Certes, le réveil n’est pas ressenti comme un « arrachement » par tous ; il y a des lève-tôt qui acceptent plutôt avec allégresse un tel régime. Mais force est de constater que la grande partie des personnes actives, y compris les enfants en âge scolaire, souffrent des effets négatifs de ce réveil précoce.

L’un des bienfaits du travail à distance : choisir soi-même son heure de réveil.

Et pourtant le moyen pour y remédier serait plutôt simple : faire gagner une heure de plus de sommeil à la grande armée des dormeurs frustrés, à tous ces gens qui commencent leur travail avant 10 heures, avec le réveil assez précoce que cela présuppose.

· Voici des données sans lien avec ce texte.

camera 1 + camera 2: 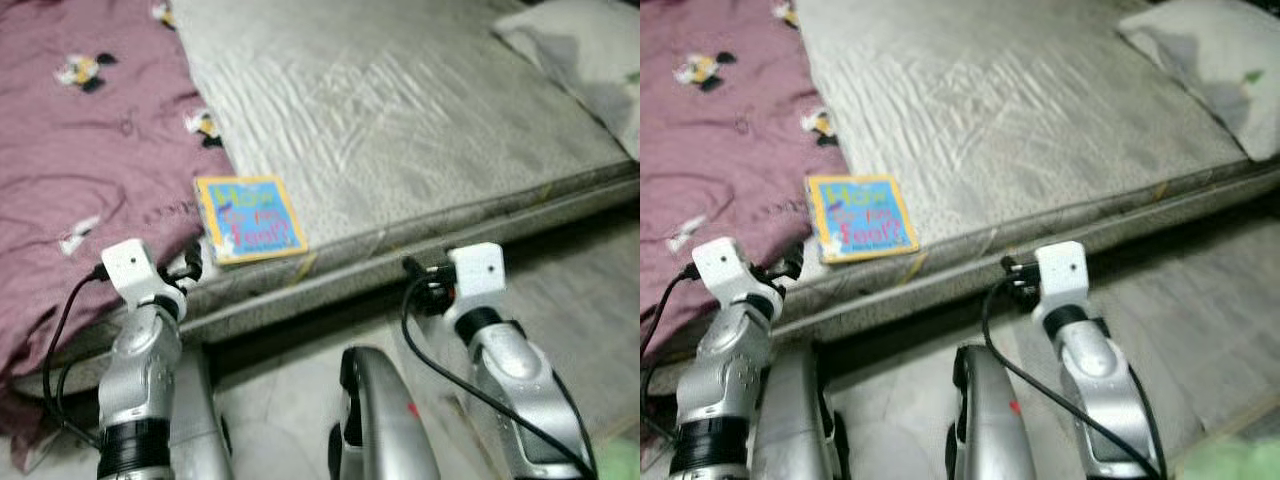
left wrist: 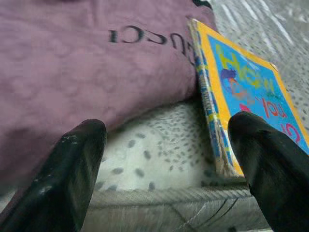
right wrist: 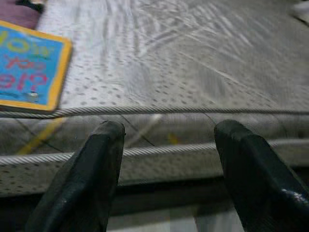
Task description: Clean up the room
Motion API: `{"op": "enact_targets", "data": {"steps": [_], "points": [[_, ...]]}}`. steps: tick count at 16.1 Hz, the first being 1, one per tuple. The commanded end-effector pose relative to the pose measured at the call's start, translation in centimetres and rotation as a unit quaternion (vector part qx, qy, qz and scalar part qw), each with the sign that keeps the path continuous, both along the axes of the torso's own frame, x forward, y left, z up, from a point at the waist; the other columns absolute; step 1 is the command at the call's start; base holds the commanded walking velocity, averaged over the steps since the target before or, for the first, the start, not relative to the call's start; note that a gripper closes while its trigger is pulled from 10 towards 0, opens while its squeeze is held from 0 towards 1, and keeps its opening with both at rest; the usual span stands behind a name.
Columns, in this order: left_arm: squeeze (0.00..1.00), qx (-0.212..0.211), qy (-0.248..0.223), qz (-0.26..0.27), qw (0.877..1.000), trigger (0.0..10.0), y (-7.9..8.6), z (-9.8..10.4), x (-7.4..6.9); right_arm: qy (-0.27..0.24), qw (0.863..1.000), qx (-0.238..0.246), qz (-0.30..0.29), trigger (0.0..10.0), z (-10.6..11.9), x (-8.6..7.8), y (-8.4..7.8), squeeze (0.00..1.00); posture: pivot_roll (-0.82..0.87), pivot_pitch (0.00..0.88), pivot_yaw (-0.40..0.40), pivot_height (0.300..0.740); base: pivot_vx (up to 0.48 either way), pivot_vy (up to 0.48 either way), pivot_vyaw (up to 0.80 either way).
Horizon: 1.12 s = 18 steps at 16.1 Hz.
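A thin book with a blue cover and yellow border lies flat near the front edge of the grey mattress, its left side against a mauve blanket. My left gripper is open, held just in front of the mattress edge, with the book beside one finger and the blanket ahead. My right gripper is open too, facing the mattress side further right, with the book off to one side. Neither gripper holds anything.
A pale pillow lies at the far right of the mattress. The blanket hangs over the bed's left front edge. Light tiled floor runs below the bed frame between my arms.
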<state>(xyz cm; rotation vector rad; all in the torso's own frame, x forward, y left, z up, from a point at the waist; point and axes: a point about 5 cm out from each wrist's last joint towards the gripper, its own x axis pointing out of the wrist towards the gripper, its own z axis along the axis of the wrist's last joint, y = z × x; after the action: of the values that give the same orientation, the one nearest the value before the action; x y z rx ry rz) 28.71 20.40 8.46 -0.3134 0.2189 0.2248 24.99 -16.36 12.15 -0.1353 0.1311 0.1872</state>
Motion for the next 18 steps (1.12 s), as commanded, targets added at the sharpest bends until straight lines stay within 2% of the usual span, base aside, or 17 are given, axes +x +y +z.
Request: {"op": "enact_targets", "data": {"steps": [1, 4, 6, 11, 15, 18], "points": [[0.00, -0.001, -0.015, -0.007, 1.000, 10.0, -0.3, 0.4, 0.5, -0.007, 1.000, -0.002, -0.003, 10.0, 0.7, -0.4, -0.4, 0.00, -0.19, 0.190, -0.116, 0.527, 0.000, 0.000, 0.00], [0.00, 0.002, -0.018, -0.007, 1.000, 10.0, -0.3, 0.1, 0.8, 0.003, 1.000, -0.008, -0.008, 10.0, 0.7, -1.0, -0.7, 0.00, -0.21, 0.203, -0.121, 0.527, 0.000, 0.000, 0.00], [0.00, -0.004, -0.024, -0.010, 1.000, 10.0, -0.5, 0.2, 1.6, 0.005, 1.000, -0.008, -0.010, 10.0, 0.8, -1.2, -0.9, 0.00, -0.21, 0.207, -0.122, 0.502, 0.000, 0.000, 0.00], [0.00, -0.020, -0.040, -0.015, 0.999, 10.0, -0.5, 0.7, 2.9, 0.003, 1.000, -0.017, -0.016, 10.0, 1.1, -1.3, -1.1, 0.00, -0.23, 0.205, -0.123, 0.502, 0.000, 0.000, 0.00], [0.00, -0.078, -0.045, -0.066, 0.994, 10.0, -2.0, 0.2, 4.1, -0.003, 0.999, -0.027, -0.018, 10.0, 1.4, -0.7, -1.1, 0.00, -0.24, 0.189, -0.127, 0.502, 0.000, 0.000, 0.00], [0.00, -0.096, -0.038, -0.089, 0.991, 10.0, -2.6, 0.0, 4.9, -0.007, 0.999, -0.033, -0.016, 10.0, 1.5, -0.4, -1.1, 0.00, -0.25, 0.175, -0.132, 0.502, 0.000, 0.000, 0.00]]}}
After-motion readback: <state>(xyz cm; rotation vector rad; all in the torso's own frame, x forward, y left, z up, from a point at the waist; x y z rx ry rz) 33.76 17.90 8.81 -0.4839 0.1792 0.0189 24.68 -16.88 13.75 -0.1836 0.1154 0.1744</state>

Une telle idée relèverait-elle vraiment de la chimère et de l’utopie socio- économique ? Et en effet, sur fond de restrictions anti- covid parfois drastiques, difficilement imaginables un an seulement auparavant, serait-ce trop demander que de suggérer aux autorités compétentes de faire retarder l’heure du début de travail d’une heure ou seulement de trente minutes ?

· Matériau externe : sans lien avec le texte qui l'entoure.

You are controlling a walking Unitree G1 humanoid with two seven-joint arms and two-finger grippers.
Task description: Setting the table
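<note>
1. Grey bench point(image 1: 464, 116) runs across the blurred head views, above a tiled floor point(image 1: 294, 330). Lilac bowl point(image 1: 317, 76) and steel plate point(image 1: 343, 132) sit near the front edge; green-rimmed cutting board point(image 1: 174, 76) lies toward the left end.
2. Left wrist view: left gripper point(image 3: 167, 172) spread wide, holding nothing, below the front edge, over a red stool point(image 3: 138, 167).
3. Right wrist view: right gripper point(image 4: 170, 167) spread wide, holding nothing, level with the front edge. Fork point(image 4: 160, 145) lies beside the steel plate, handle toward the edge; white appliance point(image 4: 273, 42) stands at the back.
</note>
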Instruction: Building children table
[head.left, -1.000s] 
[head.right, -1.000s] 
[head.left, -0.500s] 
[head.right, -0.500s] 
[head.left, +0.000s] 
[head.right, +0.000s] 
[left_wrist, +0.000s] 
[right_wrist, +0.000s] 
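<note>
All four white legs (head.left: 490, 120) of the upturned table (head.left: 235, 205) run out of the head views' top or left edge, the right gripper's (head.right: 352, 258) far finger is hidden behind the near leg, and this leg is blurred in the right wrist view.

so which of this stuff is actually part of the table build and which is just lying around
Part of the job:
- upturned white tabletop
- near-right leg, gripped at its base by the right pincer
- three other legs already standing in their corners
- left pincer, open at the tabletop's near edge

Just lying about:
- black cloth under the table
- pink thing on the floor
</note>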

La bonne nouvelle est, qu’en cette matière, il serait superflu, de nos jours surtout, de parler d’autorités compétentes. L’heure exacte du début du travail peut être décidée au niveau de l’entreprise ou encore, à une époque où l’on opte de plus en plus pour les modes « télétravail » et « freelance » – par l’employé lui-même. La suggestion s’adresserait alors à ce dernier, désormais libre d’organiser sa propre activité et de gérer à sa guise son temps de travail : si vous n’avez pas vraiment le sentiment d’appartenir à la race des « lève- tôt », alors retardez l’heure de votre réveil d’une heure ou tout simplement choisissez une heure raisonnable (ni trop précoce ni trop tardive) pour quitter le lit. Pensez à tous les effets négatifs qu’une désynchronisation du rythme circadien mais aussi, plus globalement, une carence de sommeil, peuvent entraîner, quand elles se font chroniques et prolongées. 

Mais pensez surtout que dans le contexte sanitaire particulier où nous vivons, le moyen naturel les plus efficace pour résister au virus reste le sommeil – un sommeil reposant et pleinement réparateur, dont les vertus ne peuvent pas être imitées par nul médicament, remède ou même vaccin.


[1] Les révélations du Dr Kelly ont été relayées par bon nombre de médias dont « Slate » auquel nous nous référons.